- Active: September 1861 – June 1865
- Country: Confederate States of America
- Allegiance: Confederate States of America, Texas
- Branch: Confederate States Army
- Type: Infantry
- Size: Regiment (352 men, Apr. 1864)
- Engagements: American Civil War

Commanders
- Notable commanders: Joseph Bates

= 13th Texas Infantry Regiment =

The 13th Texas Infantry Regiment was a unit of volunteers recruited in Texas that fought in the Confederate States Army during the American Civil War. The regiment organized between September 1861 and January 1862, and was originally called the 4th Texas Volunteer Regiment. It spent its entire existence patrolling the Texas Gulf Coast between Matagorda and Galveston. The unit was actually made up of infantry, cavalry, and artillery units, but was not designated a legion. In April 1862, four infantry companies transferred to the 15th Texas Infantry Regiment, while three cavalry and one artillery company transferred to Reuben R. Brown's 12th Texas Cavalry Battalion.

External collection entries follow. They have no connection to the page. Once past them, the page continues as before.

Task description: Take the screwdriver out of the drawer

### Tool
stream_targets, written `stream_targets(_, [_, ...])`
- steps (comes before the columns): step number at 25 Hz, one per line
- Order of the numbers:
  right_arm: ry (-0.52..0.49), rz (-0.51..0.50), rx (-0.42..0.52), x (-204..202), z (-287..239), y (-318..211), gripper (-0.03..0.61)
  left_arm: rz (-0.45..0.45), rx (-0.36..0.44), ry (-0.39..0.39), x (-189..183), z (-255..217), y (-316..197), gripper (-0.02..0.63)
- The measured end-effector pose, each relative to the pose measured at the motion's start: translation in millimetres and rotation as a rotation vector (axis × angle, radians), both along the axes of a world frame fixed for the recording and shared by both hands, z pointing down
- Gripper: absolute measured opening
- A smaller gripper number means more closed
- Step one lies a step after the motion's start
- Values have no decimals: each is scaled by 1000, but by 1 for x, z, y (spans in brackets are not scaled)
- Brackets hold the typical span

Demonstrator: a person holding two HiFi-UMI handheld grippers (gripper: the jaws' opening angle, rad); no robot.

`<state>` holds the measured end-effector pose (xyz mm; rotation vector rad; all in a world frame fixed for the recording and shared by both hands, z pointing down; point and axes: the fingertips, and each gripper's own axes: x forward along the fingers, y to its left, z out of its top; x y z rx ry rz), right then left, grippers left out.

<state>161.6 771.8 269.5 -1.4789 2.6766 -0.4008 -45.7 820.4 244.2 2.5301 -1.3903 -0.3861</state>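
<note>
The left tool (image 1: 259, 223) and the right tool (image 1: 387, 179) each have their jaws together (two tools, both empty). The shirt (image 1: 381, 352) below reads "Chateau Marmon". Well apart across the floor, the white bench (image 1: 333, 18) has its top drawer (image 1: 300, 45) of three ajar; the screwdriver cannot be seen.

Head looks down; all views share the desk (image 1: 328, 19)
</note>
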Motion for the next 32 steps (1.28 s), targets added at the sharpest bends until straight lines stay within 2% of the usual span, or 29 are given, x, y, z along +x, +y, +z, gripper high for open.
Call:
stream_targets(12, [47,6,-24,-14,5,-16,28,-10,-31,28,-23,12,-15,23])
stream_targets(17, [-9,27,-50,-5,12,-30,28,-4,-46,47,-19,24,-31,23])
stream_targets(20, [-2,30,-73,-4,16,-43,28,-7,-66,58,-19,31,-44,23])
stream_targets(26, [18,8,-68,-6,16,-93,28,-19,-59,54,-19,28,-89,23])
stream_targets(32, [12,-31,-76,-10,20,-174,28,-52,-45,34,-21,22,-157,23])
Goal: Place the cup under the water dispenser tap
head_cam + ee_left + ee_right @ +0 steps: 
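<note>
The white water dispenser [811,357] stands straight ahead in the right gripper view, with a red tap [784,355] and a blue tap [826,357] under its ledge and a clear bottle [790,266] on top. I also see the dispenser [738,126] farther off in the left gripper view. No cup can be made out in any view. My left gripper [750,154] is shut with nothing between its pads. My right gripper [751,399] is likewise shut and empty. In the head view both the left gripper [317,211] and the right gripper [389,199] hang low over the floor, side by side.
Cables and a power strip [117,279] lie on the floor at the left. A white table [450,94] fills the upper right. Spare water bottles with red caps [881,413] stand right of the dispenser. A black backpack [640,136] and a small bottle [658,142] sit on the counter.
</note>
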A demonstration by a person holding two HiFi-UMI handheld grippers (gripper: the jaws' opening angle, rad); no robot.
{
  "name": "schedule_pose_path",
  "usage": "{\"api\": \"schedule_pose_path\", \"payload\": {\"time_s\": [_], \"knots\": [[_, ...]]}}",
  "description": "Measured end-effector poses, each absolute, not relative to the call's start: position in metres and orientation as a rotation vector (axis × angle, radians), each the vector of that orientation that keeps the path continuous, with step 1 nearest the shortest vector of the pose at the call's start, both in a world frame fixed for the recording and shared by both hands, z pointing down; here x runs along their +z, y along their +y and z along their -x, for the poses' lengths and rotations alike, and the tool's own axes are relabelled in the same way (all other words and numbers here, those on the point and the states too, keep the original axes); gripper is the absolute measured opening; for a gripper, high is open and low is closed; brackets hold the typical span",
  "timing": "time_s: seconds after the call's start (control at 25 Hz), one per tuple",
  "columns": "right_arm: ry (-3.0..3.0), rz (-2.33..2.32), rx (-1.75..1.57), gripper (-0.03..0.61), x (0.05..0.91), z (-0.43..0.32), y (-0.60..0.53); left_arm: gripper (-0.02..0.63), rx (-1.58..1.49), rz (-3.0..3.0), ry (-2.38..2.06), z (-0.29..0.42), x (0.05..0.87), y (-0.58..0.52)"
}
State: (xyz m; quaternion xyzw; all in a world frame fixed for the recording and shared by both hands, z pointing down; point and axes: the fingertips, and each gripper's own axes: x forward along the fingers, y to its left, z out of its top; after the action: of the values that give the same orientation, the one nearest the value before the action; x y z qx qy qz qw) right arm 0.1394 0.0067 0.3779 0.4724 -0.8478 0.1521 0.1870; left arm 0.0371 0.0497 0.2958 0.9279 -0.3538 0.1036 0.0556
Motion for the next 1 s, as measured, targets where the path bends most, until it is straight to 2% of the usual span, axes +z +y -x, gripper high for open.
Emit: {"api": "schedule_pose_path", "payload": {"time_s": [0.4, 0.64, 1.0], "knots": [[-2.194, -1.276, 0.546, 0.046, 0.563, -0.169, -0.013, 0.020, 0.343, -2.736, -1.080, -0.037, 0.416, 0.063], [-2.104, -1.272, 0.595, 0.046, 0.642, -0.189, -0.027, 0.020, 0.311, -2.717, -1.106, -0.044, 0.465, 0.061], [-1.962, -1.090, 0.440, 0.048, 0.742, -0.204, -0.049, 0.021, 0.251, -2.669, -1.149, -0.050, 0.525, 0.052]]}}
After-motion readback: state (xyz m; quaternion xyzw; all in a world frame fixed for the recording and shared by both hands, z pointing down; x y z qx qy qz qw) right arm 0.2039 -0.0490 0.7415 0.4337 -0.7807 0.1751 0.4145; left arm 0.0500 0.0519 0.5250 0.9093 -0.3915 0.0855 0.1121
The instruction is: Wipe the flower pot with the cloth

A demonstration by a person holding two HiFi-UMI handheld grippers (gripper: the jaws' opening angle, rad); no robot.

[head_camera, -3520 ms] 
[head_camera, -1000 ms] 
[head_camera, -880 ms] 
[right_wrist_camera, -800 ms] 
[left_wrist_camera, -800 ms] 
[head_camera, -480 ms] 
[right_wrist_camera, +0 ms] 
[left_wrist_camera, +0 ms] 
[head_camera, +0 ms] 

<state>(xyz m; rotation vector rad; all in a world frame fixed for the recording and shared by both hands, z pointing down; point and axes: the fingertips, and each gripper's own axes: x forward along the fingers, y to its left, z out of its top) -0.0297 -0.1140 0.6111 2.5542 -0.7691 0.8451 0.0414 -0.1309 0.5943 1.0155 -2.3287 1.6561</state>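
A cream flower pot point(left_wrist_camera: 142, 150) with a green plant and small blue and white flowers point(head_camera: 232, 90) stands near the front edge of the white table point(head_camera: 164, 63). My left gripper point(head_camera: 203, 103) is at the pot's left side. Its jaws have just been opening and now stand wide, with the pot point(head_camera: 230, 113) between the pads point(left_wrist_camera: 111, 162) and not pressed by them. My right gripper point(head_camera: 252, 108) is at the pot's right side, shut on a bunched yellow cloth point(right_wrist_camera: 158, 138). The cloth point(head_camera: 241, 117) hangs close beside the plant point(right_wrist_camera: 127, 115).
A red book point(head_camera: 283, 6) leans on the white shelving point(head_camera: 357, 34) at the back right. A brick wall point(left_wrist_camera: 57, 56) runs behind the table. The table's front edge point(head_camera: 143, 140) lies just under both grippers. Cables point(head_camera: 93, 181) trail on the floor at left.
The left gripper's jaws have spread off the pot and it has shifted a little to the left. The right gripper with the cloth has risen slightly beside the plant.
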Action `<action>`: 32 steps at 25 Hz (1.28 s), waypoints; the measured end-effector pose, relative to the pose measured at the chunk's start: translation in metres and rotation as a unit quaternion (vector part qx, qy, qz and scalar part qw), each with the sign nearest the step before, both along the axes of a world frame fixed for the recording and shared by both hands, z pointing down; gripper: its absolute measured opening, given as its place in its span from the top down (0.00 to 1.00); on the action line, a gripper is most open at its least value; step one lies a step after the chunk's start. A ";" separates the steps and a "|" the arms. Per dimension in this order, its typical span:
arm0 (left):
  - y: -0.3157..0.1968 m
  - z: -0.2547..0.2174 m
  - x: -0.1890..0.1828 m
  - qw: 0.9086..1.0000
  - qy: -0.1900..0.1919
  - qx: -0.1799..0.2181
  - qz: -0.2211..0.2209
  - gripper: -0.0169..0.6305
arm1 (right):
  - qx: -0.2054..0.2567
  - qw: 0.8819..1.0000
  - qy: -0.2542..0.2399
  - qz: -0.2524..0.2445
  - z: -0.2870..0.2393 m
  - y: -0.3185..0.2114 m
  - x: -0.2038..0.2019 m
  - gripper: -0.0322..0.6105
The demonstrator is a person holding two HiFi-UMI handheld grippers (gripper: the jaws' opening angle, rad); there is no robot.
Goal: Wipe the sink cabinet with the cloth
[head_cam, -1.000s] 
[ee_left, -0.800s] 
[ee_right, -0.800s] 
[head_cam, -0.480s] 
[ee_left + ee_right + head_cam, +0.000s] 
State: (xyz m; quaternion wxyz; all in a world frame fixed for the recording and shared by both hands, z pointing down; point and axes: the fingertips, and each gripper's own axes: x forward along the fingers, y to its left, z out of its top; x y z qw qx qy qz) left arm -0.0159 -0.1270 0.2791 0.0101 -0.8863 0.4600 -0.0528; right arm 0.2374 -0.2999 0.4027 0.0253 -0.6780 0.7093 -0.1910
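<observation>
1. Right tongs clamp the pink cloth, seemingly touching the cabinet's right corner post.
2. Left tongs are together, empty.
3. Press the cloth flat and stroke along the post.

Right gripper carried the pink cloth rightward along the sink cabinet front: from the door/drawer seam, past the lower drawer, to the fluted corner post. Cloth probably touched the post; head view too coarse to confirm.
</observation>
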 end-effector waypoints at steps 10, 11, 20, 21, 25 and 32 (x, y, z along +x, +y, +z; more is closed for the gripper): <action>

In fall 1863, three additional infantry companies of the 13th Texas Infantry were added when the 12th Cavalry Battalion consolidated with Lee C. Rountree's Cavalry Battalion to form the 35th (Brown's) Texas Cavalry Regiment. The regiment's soldiers suffered from poor morale due to the lack of military action, disease, monotony, and lack of food. The troops were only involved in a few skirmishes with the United States Navy. The formal surrender date was in June 1865, but by that time most of the soldiers had returned home.